**** Data below ****
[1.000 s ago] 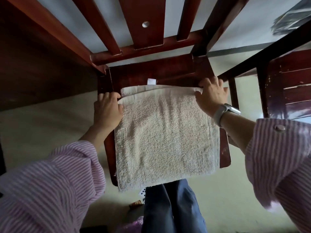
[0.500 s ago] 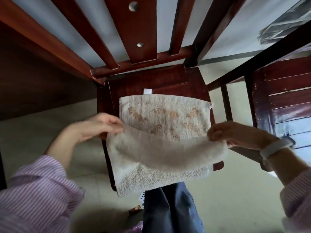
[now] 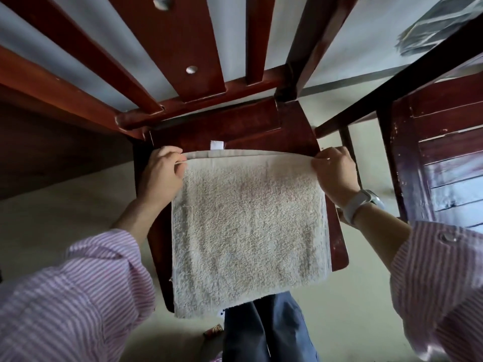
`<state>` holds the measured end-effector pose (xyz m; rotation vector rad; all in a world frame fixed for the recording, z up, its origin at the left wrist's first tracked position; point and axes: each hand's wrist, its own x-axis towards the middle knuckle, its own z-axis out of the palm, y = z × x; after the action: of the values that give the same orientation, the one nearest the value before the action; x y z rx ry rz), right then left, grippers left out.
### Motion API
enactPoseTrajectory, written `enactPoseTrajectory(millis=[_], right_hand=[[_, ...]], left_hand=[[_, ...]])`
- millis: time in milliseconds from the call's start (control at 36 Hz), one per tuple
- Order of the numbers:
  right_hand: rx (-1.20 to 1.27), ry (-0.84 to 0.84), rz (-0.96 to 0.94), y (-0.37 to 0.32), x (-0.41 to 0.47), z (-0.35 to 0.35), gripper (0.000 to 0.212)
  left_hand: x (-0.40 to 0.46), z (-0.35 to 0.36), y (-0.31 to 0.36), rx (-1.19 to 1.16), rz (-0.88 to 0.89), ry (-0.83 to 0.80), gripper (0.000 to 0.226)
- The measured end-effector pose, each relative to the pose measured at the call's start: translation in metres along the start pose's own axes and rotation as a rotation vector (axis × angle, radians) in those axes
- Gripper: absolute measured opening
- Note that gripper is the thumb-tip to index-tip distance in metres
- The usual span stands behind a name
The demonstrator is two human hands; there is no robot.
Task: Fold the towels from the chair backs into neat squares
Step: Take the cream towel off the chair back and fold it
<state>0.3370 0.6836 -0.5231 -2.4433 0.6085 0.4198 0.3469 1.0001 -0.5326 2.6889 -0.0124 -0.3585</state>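
Cream terry cloth covers most of the seat of the dark red wooden chair (image 3: 300,131): the towel (image 3: 248,226) lies there folded into a rough square, its near edge hanging a little past the front of the seat. Along the far edge two layers show, the upper one sitting just short of the lower, and a small white tag (image 3: 217,145) sticks out from the lower layer onto the bare wood. The person stands close over it, both arms stretched forward in pink-and-white striped sleeves (image 3: 78,296). The left hand (image 3: 163,173) is at the far left corner of the towel, its fingers curled and the thumb pressed against them, pinching the edge of the upper layer. The right hand (image 3: 334,173) does the same at the far right corner, fingers bent over and nipping the cloth between thumb and forefinger; the two hands are well apart, one at each end of that far edge, and the cloth between them runs nearly straight. A pale watch (image 3: 362,202) is strapped round the right wrist. Behind the seat the chair's back slats (image 3: 193,48) rise toward the head camera, the broad middle one marked with two round pale spots. To the right stands another piece of dark red wooden furniture (image 3: 444,158) with scuffed paint, near the chair but apart from it. Below the towel's front edge a blue trouser leg (image 3: 266,330) shows against the pale floor (image 3: 65,210).
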Motion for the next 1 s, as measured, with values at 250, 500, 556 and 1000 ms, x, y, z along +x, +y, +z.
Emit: enactPoseTrajectory(millis=[250, 500, 556, 1000], right_hand=[[0.004, -0.012, -0.062, 0.005, -0.003, -0.003, 0.019], [0.043, -0.224, -0.065, -0.002, 0.001, -0.014, 0.015], [0.061, -0.242, -0.079, -0.005, 0.002, -0.020, 0.011], [0.159, -0.206, -0.171, -0.029, -0.076, -0.123, 0.013]], left_hand=[[0.009, -0.009, 0.003, -0.101, -0.058, -0.136, 0.016], [0.004, -0.031, 0.000, -0.214, -0.070, -0.133, 0.014], [0.001, -0.038, -0.001, -0.269, -0.090, -0.129, 0.014], [-0.079, -0.128, 0.040, -0.209, 0.050, 0.062, 0.012]])
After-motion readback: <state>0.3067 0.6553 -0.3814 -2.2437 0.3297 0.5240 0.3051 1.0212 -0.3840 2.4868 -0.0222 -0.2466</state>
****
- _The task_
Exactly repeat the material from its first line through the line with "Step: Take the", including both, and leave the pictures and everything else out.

- _Result for this exercise_
[1.000 s ago] 
[0.500 s ago] 
[now] 
`<state>` holds the measured end-effector pose (xyz m; rotation vector rad; all in a world frame fixed for the recording, z up, its origin at the left wrist's first tracked position; point and axes: each hand's wrist, its own x-axis towards the middle knuckle, its own z-axis out of the palm, y = z × x; after the action: of the values that give the same orientation, the one nearest the value before the action; x y z rx ry rz), right then left, grippers left out.
### Motion API
enactPoseTrajectory, written `enactPoseTrajectory(millis=[_], right_hand=[[_, ...]], left_hand=[[_, ...]])`
- millis: time in milliseconds from the call's start (control at 36 Hz), one per tuple
- Order of the numbers:
  right_hand: rx (-1.20 to 1.27), ry (-0.84 to 0.84), rz (-0.96 to 0.94), y (-0.37 to 0.32), x (-0.41 to 0.47), z (-0.35 to 0.35), gripper (0.000 to 0.212)
  left_hand: x (-0.40 to 0.46), z (-0.35 to 0.36), y (-0.31 to 0.36), rx (-1.19 to 1.16), rz (-0.88 to 0.89), ry (-0.83 to 0.80), gripper (0.000 to 0.226)
- The measured end-effector pose, each relative to the pose measured at the call's start: translation in metres along the start pose's own axes and rotation as a rotation vector (axis × angle, radians) in those axes
- Gripper: absolute measured opening
- Note that gripper is the thumb-tip to index-tip distance in metres
- The usual span stands behind a name
The demonstrator is two human hands; there is no robot.
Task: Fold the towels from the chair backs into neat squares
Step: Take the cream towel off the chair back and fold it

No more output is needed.